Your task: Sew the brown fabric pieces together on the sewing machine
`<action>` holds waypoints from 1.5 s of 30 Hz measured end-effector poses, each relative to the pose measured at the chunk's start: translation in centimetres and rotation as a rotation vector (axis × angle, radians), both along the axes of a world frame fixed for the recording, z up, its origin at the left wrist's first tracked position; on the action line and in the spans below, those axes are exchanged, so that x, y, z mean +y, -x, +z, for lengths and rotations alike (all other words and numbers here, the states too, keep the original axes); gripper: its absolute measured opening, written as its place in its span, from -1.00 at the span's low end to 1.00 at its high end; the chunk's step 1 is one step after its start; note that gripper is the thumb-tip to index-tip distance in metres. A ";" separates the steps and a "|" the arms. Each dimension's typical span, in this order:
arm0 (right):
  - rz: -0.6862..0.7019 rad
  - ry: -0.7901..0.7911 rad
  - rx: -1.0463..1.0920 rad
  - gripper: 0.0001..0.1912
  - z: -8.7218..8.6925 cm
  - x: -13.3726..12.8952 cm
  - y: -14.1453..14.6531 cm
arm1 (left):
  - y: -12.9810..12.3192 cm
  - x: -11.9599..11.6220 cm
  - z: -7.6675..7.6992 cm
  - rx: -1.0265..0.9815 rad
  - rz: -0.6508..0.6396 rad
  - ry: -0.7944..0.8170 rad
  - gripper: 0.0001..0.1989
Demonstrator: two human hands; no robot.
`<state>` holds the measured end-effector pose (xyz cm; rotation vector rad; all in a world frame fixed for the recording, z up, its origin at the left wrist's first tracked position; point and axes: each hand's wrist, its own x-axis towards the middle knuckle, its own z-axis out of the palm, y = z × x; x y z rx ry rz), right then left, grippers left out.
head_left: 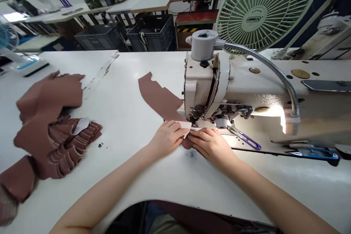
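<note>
A brown cut piece of leather-like material (161,97) lies on the white table, its near end running under the head of a sewing machine (201,84). A white strip (185,124) rests along that end by the presser foot (193,123). My left hand (168,137) has its fingers closed on the strip and the brown piece, left of the foot. On the right of it, my right hand (212,144) presses and grips the edge of the same piece, fingers held together. Both hands partly hide the material, and the needle point cannot be made out.
Brown cut pieces (55,117) are heaped at the left. Purple-handled thread snips (248,139) and blue snips (315,153) lie on the machine bed at right. A green fan (253,18) and a flexible lamp (292,120) stand around the machine. Grey crates (153,34) sit behind.
</note>
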<state>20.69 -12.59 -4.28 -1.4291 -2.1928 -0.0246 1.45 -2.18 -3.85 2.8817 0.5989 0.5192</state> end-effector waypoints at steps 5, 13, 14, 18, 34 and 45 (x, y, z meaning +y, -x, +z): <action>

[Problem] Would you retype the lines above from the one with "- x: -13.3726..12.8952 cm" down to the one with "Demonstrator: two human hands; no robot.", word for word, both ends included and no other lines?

[Answer section]
  - x: -13.3726..12.8952 cm
  - y: -14.1453..14.6531 cm
arm1 (left):
  - y: -12.9810..12.3192 cm
  - x: -11.9599..11.6220 cm
  - z: -7.6675..7.6992 cm
  - rx: -1.0265..0.9815 rad
  - rz: -0.6508..0.6396 rad
  - ry: -0.7944..0.8170 rad
  - gripper: 0.0001..0.1989
Demonstrator: two human hands; no robot.

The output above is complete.